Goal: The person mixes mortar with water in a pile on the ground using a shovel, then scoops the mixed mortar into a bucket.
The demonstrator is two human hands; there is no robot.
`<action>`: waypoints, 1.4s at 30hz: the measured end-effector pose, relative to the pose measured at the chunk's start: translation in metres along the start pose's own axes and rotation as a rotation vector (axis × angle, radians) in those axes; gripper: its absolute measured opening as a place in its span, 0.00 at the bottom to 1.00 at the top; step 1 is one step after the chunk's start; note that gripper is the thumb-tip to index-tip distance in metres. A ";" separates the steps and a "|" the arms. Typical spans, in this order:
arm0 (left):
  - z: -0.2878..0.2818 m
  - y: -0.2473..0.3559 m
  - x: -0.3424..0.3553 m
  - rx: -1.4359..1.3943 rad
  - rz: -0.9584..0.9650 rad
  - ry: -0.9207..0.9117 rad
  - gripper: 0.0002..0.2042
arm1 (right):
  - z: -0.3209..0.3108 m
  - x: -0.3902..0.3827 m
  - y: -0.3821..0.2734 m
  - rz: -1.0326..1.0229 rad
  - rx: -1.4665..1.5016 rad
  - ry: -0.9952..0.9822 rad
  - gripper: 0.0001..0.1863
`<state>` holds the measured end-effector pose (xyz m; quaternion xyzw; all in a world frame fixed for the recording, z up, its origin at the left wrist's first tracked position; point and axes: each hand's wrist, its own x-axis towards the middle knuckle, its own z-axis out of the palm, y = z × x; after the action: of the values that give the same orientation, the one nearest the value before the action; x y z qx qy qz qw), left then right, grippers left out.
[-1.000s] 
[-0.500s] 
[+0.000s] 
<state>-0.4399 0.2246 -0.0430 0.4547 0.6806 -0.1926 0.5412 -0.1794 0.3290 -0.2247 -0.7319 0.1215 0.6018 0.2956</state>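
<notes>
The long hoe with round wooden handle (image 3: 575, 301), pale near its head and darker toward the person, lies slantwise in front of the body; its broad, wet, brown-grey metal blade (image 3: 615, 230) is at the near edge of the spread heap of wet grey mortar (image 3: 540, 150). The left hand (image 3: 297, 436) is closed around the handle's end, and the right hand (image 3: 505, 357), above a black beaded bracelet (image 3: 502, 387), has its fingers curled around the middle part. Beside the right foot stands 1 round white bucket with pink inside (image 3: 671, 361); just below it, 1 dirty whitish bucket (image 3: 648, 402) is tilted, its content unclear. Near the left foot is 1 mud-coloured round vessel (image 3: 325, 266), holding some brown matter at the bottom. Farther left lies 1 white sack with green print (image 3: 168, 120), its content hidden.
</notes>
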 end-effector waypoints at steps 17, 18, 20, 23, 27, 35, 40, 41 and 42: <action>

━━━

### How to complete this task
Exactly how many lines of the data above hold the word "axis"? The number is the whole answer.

### Written response
2